Les ciels furieux - Angélique Villeneuve
Il n'y a que l'écriture douce et patiente d'Angélique Villeneuve pour m'entraîner dans la peau d'une gamine de huit ans et m'obliger à y rester. Pas n'importe quelle gamine. Henni pourrait avoir été chantée par J.J. Goldman à quelques décennies près, "une petite fille sans histoire et très sage" dans un petit village d'Europe centrale au début du 20ème siècle. Une vie rude et simple rythmée par les tâches à accomplir dans le foyer, jamais bien loin de sa grande sœur de onze ans, Zelda ni du dernier bébé, ce petit frère dont elle est assez grande à présent pour être chargée. L'univers de Henni c'est la maison, ceux qui l'habitent et auxquels elle a attribué chacun un de ses doigts pour les avoir toujours avec elle, l'apprentissage de la couture, les jeux dans la forêt et le long de la rivière. Pourtant, cet univers vole soudainement en éclats lorsque des hommes déchaînés surgissent un soir et laissent libre cours à un déferlement de violence. Henni et Zelda parviennent à fuir et trouvent refuge dans une grange avant d'être séparées. Dans l'esprit de la petite se mêlent peur, incompréhension et l'espoir farouche de parvenir à retrouver Zelda dans un environnement devenu hostile. Un environnement que nous découvrons à sa hauteur, par ses yeux et tous ses sens, par les sentiments qui la traversent et traduisent le plus profond désarroi autant que le courage décuplé par le processus de protection que met en place son cerveau pour l'aider à avancer.
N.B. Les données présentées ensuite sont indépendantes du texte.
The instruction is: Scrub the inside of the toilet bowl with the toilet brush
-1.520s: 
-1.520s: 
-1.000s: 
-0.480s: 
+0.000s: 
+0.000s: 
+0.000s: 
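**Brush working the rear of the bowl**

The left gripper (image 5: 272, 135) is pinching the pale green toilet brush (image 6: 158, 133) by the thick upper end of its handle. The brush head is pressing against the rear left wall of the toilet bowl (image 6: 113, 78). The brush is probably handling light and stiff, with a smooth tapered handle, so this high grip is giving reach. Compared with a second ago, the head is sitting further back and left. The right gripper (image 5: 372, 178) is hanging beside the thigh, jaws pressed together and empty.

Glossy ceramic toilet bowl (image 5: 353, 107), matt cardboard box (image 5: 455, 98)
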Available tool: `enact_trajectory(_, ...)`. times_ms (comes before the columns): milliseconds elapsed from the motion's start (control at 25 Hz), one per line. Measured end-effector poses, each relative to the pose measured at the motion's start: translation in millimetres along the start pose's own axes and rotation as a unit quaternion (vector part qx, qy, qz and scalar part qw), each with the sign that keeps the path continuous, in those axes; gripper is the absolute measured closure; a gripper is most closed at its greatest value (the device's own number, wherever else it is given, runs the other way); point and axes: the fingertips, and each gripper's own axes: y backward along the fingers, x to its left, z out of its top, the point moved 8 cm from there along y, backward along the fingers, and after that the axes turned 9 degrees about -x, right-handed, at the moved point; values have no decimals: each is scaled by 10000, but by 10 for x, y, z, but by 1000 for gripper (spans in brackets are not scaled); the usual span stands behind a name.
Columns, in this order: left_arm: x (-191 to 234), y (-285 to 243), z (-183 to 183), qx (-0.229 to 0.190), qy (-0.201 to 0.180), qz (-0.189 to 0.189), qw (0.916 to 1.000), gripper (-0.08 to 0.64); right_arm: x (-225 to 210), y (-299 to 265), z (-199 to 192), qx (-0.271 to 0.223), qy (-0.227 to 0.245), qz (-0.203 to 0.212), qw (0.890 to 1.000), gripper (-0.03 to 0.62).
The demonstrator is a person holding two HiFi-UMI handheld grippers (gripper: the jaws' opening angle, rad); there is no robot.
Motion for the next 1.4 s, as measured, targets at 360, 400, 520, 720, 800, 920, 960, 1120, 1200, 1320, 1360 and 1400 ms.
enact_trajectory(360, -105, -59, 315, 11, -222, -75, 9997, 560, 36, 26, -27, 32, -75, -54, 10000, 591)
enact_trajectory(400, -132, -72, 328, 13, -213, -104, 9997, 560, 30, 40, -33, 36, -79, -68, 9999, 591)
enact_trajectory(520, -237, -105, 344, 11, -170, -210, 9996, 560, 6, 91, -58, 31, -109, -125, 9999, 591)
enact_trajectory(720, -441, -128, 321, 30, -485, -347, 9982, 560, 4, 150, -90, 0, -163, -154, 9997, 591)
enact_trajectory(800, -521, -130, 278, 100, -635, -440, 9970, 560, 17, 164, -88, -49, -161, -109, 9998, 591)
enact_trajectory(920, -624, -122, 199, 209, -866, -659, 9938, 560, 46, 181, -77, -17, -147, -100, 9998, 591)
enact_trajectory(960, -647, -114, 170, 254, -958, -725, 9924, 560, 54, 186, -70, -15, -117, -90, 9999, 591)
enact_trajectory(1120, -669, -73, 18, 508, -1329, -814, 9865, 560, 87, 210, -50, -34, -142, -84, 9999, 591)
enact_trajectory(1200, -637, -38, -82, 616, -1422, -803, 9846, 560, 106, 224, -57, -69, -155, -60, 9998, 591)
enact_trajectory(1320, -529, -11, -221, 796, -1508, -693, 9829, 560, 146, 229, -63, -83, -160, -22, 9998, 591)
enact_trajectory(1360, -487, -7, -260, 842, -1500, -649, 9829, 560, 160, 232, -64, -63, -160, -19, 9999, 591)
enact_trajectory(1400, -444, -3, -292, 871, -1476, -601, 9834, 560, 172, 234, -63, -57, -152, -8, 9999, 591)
La violence est latente, palpable mais comme filtrée par l'esprit de Henni, consciente et déterminée à chasser l'horreur. C'est la grande réussite de l'autrice, dire l'indicible sans gros plan ni surenchère, tout en suggestion et images qui font sens. L'instinct prend le dessus et maintient le lecteur à fleur de peau au cours de ces quelques heures dans la vie d'une petite fille projetée dans l'inconnu. La sensibilité et la pudeur d'Angélique Villeneuve, la grâce de son écriture s'y expriment majestueusement jusqu'à une fin de toute beauté. Difficile de ne pas être bouleversé. Impossible d'oublier Zelda, les bébés ni surtout la lumineuse Henni, "sa vie c'était douceur, rêves et nuages blancs / mais d'autres gens en avaient décidé autrement"*.
"Les ciels furieux" - Angélique Villeneuve - Le passage - 110 pages
* je sais bien que dans la chanson "Comme toi" la petite fille s'appelait Sarah, qu'il s'agit d'une autre époque et d'un autre destin mais on parle bien de la même chose.